## TO DO
Count how many lines of the data below contain the string "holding"; the reply should be that number alone.

## Items from a dataset
* * *
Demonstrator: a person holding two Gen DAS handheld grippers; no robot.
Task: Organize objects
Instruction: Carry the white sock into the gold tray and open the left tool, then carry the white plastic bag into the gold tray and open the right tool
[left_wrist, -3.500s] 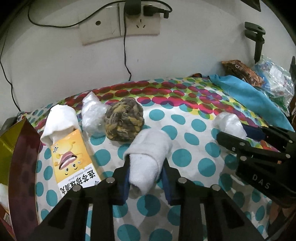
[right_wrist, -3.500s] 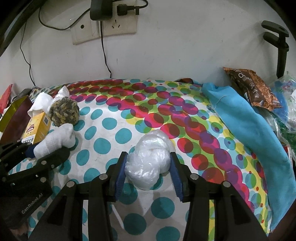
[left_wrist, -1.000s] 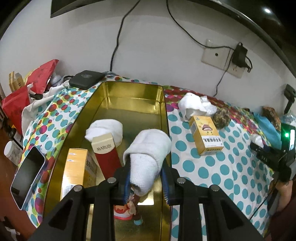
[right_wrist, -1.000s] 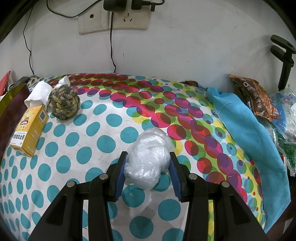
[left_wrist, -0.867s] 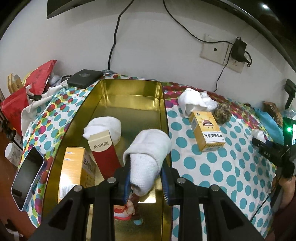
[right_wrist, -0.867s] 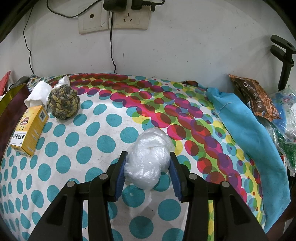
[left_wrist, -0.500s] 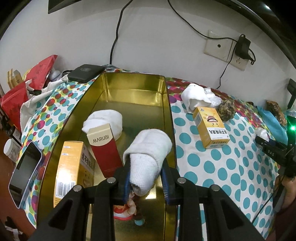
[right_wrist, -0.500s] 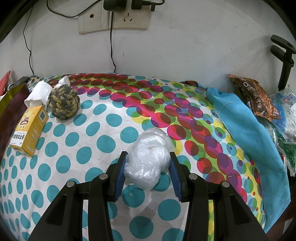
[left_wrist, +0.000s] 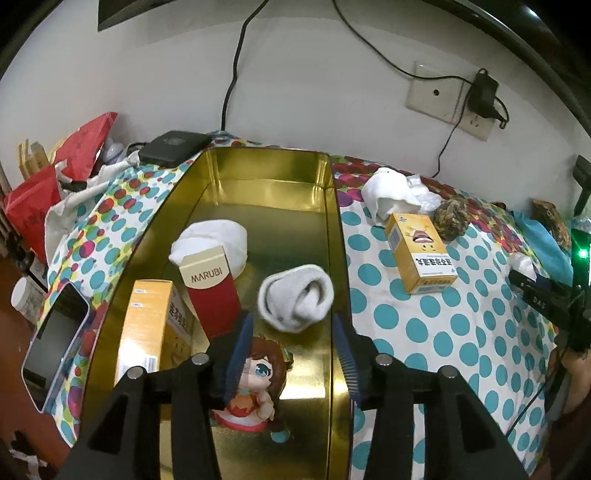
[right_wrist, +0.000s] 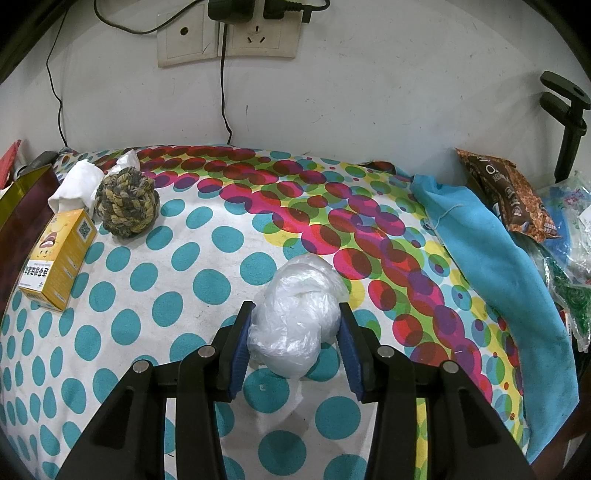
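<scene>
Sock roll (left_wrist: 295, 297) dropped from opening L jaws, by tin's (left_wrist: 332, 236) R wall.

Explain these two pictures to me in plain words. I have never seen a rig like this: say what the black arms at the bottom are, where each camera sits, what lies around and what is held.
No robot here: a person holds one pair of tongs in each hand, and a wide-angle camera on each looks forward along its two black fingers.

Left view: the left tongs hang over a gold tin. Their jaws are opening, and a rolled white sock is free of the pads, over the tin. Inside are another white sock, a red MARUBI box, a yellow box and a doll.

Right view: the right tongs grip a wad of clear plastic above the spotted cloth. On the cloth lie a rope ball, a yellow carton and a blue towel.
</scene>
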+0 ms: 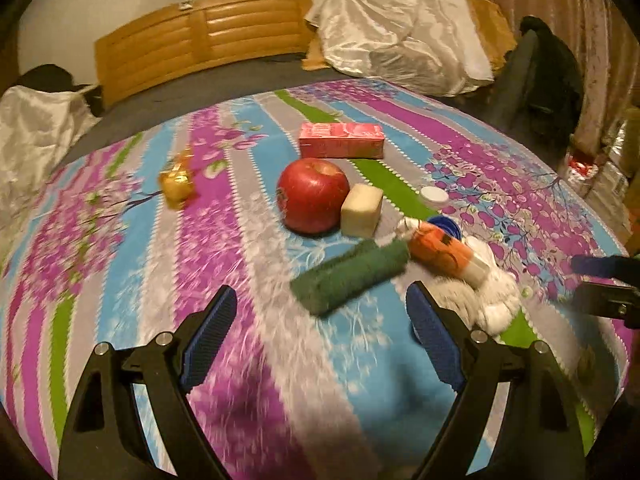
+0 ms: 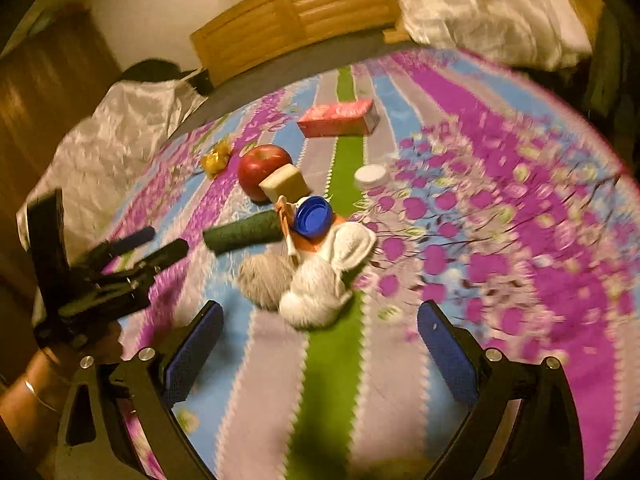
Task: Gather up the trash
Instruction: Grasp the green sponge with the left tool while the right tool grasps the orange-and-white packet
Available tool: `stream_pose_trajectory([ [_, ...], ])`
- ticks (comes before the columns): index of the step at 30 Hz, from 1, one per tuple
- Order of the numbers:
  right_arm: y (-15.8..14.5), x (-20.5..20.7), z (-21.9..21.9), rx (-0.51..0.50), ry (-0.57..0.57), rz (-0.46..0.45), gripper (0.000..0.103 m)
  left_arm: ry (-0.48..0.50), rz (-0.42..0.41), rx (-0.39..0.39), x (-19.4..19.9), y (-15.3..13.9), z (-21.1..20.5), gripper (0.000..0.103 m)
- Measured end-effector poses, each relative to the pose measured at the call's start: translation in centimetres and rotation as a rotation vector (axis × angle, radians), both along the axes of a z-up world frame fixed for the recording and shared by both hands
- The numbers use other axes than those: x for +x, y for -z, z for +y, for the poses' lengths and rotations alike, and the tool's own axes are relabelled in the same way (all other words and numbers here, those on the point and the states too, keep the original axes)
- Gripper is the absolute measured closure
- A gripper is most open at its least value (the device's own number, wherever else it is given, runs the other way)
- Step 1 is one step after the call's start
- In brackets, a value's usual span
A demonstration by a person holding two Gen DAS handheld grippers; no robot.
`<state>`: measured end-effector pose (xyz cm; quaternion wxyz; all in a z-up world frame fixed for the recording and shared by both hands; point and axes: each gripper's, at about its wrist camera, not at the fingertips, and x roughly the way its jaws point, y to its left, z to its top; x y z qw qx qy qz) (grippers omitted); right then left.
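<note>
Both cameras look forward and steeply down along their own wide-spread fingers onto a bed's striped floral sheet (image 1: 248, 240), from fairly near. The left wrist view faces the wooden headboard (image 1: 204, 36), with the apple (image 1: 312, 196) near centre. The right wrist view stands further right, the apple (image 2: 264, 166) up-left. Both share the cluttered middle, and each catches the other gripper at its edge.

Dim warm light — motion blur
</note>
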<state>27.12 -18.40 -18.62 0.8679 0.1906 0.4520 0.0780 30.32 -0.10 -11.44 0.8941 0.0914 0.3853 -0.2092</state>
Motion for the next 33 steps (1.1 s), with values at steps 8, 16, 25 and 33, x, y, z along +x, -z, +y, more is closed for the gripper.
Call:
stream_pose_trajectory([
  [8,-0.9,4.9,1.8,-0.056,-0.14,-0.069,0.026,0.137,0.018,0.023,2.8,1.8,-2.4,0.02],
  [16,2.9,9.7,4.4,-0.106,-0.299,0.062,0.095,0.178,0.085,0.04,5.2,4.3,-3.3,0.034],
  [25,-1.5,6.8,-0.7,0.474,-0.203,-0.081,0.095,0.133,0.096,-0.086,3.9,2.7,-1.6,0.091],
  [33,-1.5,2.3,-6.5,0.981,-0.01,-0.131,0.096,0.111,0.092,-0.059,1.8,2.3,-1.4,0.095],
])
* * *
## ANSWER TO THIS TASK
2